The only conclusion I can take from this data is that people got hyped and invested a lot during the peak. Smart-money (whales and institutional investors) started to convert back cryptocurrency into fiat, due to the overvaluation of the assets. The only thing people now need is a bit of patience. Will the market regain growth? A way to analyse information is by looking at the recent past, like the overall market value evolution or the interest of people in bitcoin. You’ll quickly see the cycles and notice something fairly obvious: like a sprinter’s beating heart as it reaches the finish line, price grows faster and gains momentum as new money enters the market, due to nothing but news. (traditional media is usually quite good at creating hypes, both positive and negative).
Do you see it? Whenever cryptocurrencies gain momentum, people’s interest in bitcoin increases exponentially. Meaning, the likelihood of new money coming into the market grows as the price of bitcoin grows. The opposite also happens, meaning the more the price drops, the less people are interested in bitcoin (breaking news: are we really just a bunch of money-hungry savages?! Stick around to find out)
As I wrote in the beginning, let us shift away from all this.
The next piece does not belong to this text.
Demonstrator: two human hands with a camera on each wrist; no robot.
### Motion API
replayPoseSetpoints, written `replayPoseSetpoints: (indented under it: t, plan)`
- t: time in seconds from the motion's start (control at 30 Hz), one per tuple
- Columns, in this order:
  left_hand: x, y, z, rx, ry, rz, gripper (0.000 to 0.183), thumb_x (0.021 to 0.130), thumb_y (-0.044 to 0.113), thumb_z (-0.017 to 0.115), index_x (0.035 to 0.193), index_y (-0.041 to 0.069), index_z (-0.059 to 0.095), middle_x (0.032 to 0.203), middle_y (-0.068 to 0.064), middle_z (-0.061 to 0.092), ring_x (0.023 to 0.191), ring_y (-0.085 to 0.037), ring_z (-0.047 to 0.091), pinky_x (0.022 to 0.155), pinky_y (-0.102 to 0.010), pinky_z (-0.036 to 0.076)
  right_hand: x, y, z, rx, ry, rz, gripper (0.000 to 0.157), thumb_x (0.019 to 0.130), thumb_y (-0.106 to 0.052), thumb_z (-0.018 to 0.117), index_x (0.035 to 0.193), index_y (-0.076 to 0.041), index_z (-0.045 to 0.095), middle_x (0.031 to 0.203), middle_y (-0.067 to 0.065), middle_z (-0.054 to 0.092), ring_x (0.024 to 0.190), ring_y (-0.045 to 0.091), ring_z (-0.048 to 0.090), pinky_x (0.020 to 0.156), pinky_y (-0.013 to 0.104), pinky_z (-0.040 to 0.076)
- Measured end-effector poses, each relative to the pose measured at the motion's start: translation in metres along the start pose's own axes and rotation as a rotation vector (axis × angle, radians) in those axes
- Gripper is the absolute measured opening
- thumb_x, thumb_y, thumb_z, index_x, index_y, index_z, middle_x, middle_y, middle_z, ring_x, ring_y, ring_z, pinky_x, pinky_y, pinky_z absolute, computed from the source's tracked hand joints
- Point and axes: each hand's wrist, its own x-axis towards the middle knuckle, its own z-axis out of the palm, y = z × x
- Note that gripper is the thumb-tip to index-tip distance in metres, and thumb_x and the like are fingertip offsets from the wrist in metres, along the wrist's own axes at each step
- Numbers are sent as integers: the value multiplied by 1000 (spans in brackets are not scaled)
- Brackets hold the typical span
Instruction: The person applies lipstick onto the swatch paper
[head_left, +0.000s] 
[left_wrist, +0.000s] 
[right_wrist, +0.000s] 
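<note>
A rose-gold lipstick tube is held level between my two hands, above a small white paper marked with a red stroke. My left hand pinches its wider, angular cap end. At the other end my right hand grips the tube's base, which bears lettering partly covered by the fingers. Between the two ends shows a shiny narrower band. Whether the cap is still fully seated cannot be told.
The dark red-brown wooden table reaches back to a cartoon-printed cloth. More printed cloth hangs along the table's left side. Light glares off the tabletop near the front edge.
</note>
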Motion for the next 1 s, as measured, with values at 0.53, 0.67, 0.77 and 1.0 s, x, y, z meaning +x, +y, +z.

I wanted to first share my view so that you could understand why I’m not worried one bit about price as I’m into cryptocurrency for the long-term, not because I’m simply mad.
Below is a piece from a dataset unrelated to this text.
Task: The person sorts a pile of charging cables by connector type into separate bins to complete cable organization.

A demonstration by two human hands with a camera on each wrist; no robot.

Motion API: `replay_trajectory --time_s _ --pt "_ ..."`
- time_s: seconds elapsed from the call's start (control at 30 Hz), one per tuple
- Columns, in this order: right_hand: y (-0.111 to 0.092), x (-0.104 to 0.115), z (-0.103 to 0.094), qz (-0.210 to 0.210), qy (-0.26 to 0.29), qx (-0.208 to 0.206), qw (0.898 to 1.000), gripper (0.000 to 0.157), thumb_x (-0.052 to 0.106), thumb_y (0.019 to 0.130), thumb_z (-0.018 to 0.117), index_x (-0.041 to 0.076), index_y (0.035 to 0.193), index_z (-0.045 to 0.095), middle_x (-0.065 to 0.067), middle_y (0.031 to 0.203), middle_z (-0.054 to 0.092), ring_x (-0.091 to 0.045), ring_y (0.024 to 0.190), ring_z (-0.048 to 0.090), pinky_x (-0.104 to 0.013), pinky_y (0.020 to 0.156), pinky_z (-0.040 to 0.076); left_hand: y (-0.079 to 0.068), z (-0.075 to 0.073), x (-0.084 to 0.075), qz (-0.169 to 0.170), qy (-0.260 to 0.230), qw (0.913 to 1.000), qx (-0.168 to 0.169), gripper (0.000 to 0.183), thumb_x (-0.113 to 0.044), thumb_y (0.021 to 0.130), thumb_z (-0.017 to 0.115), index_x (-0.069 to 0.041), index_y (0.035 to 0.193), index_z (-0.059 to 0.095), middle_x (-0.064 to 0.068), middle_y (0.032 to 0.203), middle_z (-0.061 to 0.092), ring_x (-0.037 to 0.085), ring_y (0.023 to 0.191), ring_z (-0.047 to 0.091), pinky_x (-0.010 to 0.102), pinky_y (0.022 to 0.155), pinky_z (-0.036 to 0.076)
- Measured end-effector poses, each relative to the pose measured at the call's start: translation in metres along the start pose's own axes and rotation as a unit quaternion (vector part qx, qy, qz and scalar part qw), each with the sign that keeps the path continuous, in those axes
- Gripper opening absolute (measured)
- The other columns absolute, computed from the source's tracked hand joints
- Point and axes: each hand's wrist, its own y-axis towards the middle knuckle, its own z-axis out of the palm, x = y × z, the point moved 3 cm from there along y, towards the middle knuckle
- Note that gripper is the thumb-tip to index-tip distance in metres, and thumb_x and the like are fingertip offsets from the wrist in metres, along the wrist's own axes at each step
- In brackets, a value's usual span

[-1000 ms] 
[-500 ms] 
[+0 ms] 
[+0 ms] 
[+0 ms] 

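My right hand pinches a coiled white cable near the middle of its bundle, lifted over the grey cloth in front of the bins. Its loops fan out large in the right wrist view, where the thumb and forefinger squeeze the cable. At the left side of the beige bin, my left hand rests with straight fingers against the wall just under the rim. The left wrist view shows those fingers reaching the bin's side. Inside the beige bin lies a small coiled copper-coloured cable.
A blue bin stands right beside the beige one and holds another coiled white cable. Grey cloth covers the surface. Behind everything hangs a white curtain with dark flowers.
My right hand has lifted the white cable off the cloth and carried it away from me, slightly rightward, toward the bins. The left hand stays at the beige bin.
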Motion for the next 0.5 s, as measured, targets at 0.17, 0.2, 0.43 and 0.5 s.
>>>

When we discuss cryptocurrency we’re usually talking about the entire space and most commonly there’s no differentiation between currencies, asset tokens and utility tokens. Due to regulation authorities, it’s important to differentiate between each type of token, as watchdogs are actively hunting down projects that show a lack of purpose, are seen as securities or just promise impossible high interest rates. If you’re familiar with this concept, I challenge you to still stick around, as I propose different ways of measuring tokens. Without further a due, let’s begin.
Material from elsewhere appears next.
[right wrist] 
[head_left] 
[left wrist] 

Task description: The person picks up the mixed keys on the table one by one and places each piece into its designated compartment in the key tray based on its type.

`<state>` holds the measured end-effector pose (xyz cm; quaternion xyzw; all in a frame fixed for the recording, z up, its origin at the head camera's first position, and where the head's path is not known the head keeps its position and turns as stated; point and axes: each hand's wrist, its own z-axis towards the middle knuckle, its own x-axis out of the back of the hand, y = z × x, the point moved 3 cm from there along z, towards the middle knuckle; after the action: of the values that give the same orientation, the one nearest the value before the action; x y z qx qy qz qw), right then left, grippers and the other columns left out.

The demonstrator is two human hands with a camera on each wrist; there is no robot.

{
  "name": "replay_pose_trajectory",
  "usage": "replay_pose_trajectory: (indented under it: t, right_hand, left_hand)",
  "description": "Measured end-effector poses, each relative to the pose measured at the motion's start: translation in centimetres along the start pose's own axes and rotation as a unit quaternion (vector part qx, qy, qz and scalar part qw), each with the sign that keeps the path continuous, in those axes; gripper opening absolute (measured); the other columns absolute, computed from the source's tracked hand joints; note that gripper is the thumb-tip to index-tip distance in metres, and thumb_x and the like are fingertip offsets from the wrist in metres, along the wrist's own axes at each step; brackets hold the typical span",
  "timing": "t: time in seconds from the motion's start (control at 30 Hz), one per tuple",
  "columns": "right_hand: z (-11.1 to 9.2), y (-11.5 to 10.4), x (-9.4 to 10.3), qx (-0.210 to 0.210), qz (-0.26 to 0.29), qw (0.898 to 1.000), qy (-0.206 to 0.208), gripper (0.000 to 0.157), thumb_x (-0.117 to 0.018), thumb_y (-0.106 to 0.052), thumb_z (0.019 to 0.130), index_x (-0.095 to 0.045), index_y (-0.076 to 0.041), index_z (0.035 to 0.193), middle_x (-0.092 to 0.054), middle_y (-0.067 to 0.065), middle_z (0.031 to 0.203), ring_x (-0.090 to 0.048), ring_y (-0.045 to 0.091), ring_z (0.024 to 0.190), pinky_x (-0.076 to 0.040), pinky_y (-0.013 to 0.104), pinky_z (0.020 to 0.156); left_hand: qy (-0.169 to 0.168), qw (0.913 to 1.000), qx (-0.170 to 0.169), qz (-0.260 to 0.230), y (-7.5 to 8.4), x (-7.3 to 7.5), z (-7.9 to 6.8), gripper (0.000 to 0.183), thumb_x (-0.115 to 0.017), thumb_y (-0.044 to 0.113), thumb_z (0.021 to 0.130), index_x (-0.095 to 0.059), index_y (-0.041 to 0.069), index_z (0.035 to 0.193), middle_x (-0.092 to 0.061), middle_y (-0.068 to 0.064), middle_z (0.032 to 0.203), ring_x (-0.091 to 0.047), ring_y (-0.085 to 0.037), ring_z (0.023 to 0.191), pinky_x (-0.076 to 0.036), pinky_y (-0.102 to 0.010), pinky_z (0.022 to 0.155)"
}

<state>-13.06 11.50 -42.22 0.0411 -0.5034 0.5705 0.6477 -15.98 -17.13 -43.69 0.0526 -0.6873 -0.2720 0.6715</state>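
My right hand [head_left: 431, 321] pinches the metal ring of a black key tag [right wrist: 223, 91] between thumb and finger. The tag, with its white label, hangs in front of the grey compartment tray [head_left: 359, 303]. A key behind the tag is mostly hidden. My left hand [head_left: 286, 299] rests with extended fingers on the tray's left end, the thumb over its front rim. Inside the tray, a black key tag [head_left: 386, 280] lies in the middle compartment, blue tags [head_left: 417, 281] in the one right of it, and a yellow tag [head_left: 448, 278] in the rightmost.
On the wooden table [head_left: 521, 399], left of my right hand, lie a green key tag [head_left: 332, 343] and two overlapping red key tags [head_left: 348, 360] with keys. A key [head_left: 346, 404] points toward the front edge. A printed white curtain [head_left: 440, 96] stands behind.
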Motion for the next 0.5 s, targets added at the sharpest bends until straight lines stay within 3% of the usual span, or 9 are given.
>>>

1. Cryptocurrencies: as the name clearly states the purpose of these tokens is to be used as means of payment. Look at bitcoin, litecoin, monero or stellar for example. Each has a unique set of rules connected to their protocol which enables brand new features, like privacy, different hashing algorithms, rewards, economic incentives, validation mechanisms and even mining hardware. To me those are definitely features and not issues, as it’s impossible to predict which combination will allow for the best optimized system. So far bitcoin is leading the way, maybe because it was the very first cryptocurrency to be created, or because its combination of features actually makes it the best digital currency at the present time. In my opinion, it’s a mixture of both reasons; as we saw before people tend to look directly into bitcoin when they start their cryptocurrency journey, but at the same time no other cryptocurrency, rather than bitcoin, has won so many battles coming always on top. If you don’t agree, just think which coin is the most used at the moment. This means that until now, no other currency has proven to be as resilient, capable to scale and to maintain security as bitcoin has. Only time will tell which combination of factors will win. Some can even argue that those don’t matter at all and it’s all about branding, marketing and hype.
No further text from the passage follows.